Correlation of pixels: As the final outputs give the impression of being unsystematic, it is okay if third party expects zero correlation. As a matter of fact, pixel correlation is a key measure of performance in any image encryption algorithm. Here presented the values of all horizontal, vertical and diagonal correlation among pixels in both plain and encrypted images.
|Fig. 5(a-f):||Mahatma Gandhi, (a) secret image (b) shuffled image (c) encrypted image Histogram of (d) Secret image (e) Shuffled image and (f) Encrypted image|
While for the former the correlation is nearly equal to 1 and almost 0 is the case for the latter. Thus plain images exhibit high correlation and encrypted images depict negligible correlation between adjacent pixel pairs in this study. The correlation coefficient is expressed by:
where, σ = i and js standard deviations, respectively cov(i, j) = Covariance of i and j.
Covariance is given as:
|Fig. 6(a-f):||Kovil: (a) Secret image (b) Shuffled image (c) Encrypted image Histogram of (d) Secret image (e) shuffled image (f) Encrypted image|
Here, μi and μj are i and js mean, respectively.

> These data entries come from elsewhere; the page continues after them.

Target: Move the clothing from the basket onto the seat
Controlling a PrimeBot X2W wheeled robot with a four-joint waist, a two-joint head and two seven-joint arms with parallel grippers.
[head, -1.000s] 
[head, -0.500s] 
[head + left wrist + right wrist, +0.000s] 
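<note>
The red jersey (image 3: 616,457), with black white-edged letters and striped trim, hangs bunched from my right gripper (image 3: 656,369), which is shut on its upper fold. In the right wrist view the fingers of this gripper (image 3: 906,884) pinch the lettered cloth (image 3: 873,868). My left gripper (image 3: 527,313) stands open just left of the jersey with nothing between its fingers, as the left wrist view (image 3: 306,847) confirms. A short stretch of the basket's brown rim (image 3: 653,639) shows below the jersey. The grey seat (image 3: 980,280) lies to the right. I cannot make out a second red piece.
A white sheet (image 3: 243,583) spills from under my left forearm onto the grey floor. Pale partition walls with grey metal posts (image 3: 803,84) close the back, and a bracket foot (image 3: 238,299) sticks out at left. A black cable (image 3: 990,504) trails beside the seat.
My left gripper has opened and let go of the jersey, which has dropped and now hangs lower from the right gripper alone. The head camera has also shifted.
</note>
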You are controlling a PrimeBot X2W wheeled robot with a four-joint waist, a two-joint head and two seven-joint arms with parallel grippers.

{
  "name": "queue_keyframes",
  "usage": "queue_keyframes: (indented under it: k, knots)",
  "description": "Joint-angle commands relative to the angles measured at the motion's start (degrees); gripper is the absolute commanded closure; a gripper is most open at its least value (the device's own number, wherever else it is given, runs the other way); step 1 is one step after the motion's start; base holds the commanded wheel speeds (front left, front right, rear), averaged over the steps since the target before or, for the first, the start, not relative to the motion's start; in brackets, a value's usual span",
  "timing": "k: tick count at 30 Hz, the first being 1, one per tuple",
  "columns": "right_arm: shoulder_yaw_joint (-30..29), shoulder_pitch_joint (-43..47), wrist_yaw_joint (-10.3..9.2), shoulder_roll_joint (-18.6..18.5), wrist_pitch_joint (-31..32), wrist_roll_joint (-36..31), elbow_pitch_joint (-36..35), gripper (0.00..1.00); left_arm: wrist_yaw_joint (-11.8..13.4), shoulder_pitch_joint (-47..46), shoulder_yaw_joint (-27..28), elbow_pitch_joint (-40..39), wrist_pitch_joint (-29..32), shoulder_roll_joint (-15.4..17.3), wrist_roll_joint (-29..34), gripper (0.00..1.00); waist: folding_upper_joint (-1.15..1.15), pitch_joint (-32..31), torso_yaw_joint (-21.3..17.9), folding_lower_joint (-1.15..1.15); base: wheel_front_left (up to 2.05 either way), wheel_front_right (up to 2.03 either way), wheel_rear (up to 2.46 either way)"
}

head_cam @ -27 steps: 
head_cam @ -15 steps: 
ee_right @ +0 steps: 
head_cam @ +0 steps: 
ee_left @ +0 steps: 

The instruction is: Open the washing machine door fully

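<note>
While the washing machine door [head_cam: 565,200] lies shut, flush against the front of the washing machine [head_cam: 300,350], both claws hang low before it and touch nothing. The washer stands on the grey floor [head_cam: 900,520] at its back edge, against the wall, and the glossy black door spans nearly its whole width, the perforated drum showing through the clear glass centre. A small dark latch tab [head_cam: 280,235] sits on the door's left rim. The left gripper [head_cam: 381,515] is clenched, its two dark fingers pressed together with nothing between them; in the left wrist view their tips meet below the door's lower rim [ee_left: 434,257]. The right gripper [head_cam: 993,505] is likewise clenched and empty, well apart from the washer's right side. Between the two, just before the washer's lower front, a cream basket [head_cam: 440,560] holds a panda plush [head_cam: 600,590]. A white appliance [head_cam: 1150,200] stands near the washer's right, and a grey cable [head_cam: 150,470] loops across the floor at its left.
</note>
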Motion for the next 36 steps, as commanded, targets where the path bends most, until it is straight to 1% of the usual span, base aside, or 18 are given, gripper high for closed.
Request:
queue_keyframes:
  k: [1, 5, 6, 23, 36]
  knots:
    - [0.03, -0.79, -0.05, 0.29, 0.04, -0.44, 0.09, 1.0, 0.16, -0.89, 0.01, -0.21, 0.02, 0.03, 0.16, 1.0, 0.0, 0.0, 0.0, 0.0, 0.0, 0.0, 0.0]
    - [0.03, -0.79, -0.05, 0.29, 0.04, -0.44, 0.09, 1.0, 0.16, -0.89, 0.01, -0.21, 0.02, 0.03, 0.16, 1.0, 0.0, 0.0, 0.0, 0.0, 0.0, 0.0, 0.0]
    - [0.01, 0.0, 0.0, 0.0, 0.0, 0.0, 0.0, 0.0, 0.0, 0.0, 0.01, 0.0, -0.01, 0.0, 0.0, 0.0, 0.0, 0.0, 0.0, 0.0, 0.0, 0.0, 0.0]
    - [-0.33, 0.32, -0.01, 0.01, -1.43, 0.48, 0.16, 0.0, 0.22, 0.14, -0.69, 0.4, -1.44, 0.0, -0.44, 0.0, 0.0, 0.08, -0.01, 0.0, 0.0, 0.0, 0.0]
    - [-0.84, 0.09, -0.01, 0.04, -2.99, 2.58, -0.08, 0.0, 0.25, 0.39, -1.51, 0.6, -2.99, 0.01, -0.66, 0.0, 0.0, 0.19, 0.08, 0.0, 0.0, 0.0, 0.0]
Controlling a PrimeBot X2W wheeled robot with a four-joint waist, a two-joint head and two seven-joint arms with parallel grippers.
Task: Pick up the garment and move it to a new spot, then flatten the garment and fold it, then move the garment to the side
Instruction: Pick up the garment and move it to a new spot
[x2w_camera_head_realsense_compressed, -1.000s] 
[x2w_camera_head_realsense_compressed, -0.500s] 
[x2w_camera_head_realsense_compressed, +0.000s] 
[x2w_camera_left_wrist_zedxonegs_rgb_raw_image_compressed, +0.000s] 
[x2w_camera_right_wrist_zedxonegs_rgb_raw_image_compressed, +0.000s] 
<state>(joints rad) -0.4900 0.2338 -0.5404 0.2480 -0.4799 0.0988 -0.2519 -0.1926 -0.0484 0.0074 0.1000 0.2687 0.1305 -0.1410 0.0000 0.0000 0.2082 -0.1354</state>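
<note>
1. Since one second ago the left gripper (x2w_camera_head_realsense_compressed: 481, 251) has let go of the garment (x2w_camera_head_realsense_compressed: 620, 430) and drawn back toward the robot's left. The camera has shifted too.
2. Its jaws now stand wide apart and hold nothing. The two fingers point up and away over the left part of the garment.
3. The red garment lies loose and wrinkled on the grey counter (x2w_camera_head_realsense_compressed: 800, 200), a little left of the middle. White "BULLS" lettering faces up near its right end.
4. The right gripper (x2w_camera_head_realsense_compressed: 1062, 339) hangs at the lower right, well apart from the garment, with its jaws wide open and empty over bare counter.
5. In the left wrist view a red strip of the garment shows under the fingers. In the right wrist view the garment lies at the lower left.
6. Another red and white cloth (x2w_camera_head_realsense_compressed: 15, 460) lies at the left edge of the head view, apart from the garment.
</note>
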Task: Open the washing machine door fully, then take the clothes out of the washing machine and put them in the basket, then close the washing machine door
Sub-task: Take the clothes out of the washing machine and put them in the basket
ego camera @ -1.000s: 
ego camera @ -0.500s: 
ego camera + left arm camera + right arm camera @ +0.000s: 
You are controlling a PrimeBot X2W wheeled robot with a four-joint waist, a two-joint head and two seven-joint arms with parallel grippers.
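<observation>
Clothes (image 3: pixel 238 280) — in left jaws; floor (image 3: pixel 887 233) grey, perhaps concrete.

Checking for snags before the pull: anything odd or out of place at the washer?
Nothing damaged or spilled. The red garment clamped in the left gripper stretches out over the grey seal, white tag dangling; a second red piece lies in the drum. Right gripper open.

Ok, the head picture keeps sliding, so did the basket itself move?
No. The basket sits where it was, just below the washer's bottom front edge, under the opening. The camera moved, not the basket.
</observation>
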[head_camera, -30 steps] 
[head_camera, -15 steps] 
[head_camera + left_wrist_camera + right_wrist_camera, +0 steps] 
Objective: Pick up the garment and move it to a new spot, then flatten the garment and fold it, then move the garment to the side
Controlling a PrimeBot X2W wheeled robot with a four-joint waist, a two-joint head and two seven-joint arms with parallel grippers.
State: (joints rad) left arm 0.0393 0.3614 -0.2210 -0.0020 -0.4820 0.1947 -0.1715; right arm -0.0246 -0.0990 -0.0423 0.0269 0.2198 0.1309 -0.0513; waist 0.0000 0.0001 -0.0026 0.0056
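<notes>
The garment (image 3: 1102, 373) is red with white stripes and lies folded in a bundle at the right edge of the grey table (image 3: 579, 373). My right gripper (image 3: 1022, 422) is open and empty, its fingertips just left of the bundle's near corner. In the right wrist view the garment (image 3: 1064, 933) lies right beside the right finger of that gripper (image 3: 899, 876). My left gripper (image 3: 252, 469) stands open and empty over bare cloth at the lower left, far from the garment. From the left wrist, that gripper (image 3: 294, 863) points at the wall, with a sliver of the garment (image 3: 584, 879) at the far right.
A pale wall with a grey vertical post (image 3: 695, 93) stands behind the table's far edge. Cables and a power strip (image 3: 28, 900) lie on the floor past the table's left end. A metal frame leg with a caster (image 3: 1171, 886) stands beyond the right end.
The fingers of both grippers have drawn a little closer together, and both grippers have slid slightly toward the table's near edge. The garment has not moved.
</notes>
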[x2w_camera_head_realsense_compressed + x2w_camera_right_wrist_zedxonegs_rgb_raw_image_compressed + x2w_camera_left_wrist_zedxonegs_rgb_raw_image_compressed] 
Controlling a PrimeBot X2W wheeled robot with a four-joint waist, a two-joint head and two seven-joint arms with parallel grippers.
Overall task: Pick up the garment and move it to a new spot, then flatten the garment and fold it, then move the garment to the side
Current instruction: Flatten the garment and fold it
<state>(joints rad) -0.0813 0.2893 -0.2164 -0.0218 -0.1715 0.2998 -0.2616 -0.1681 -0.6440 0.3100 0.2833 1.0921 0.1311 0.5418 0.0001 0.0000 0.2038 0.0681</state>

Differential attack: This index is to quantify the security of the algorithm. Here by altering a single pixel one can observe the subsequent resultant image. If there is any such change, then this run is said to be bungling and not viable. The two constraints involved in studying persuasion of a solitary pixel change are NPCR and UACI. Their expressions are given below:
This study is differential attack tested by exposing all the images which are of varying size. NPCR of approximately 99.6% and UACR of roughly 33.6% are witnessed in this paper which is fairly upright. Thus one cannot trace a small similarity between the original and resultant images. As a result, differential attack is not viable on this algorithm.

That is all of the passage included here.